A distanza di due anni dall’uscita del film horror “Il signor diavolo”, il regista bolognese Pupi Avati(quarantuno lungometraggi al suo attivo) è tornato alla commedia con “Lei mi parla ancora” tratto dal libro di Giuseppe “Nino” Sgarbi, padre di Elisabetta e Vittorio, dove si narra la grande storia d’amore vissuta con sua moglie Caterina “Rina” Cavallini. Una storia che pare non finire mai anche dopo la morte di Rina avvenuta con sessantacinque anni di matrimonio e contestualmente c’è il grande amore della figlia che sarà vicino al padre nei momenti di grande dolore. In questo film la “mano” di Avati torna sui migliori livelli riuscendo a toccare le corde vocali dello spettatore documentando i sentimenti più profondi e i passaggi più difficili della vita di un essere umano. Protagonista del film è uno straordinario Renato Pozzetto (Giuseppe Sgarbi), trasformato in attore drammatico con la sapienza di Avati che è maestro in questo tipo di “cambiamenti”.
Gli esordi
Lo ricordiamo con Diego Abatantuono in “Regalo di Natale”, Massimo Boldi in “Festival”, Ezio Greggio in “Il papà di Giovanna” e non ultimo Christian De Sica nel “Figlio più piccolo.” Pozzetto si cala nel ruolo con grande generosità, fin dalle primissime battute che ci regalano un’intensità e una drammaticità uniche in particolare nei momenti di sofferenza quando Pozzetto assiste la moglie una bravissima Stefania Sandrelli.
Una storia che va oltre la tradizione
La storia però va al di là della narrazione di questo grande amore e si sofferma in maniera esemplare anche sul rapporto che verrà a instaurarsi tra lo stesso protagonista ed un ghostwriter “assoldato” dalla figlia Elisabetta nel film Chiara Caselli per far raccontare la sua storia d’amore in modo da poterla vivere ancora.
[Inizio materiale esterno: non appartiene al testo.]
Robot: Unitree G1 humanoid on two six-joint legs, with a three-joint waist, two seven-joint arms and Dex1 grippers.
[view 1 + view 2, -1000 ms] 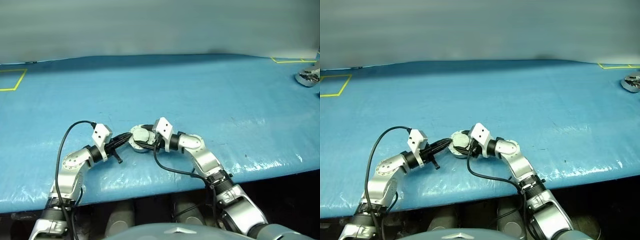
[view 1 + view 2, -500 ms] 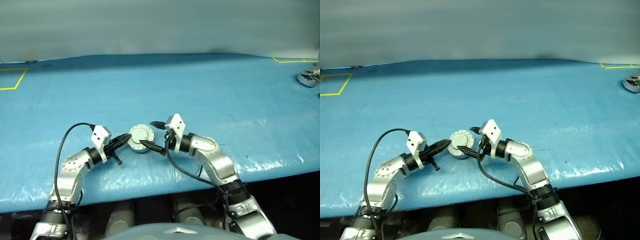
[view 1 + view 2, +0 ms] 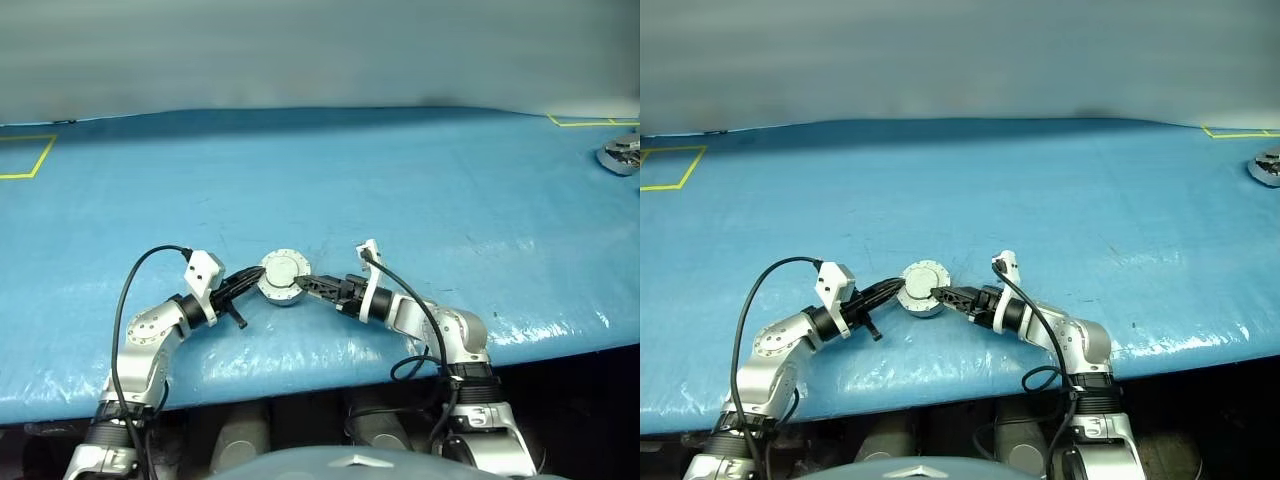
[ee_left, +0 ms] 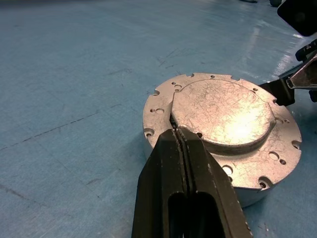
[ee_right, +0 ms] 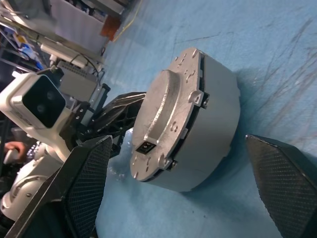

Inizialmente non ci sarà feeling tra lo scrittore (interpretato da Fabrizio Gifuni) e Giuseppe Sgarbi i quali saranno in contrasto su tanti aspetti, ma alla fine si troveranno sulla stessa lunghezza d’onda. Anche sotto l’aspetto recitativo i due personaggi sembrano porsi all’antitesi. Gifuni mette sul piatto una professionalità mai vista prima di taglio molto accademico, Pozzetto per contro appare molto distaccato dal ruolo quasi volutamente perso nel vuoto e si denota la sua provenienza dal teatro surreale.
Avati e Pozzetto
Il racconto scorre molto bene andando avanti e indietro nel tempo dove vediamo anche i protagonisti marito e moglie in versione giovanile interpretati da Lino Musella e Isabella Ragonese e ci sarà spazio anche per la figura di Vittorio Sgarbi interpretato da Matteo Carlomagno. E’ un film che forse racchiude un po’ tutti i precedenti lavori di Avati dove si parla di vita vissuta e non a caso il momento migliore della storia sta proprio nel momento in cui la figlia Elisabetta si rende conto che suo padre si chiudeva in camera da solo e continuava a parlare con sua moglie come se fosse ancora presente, ancora viva.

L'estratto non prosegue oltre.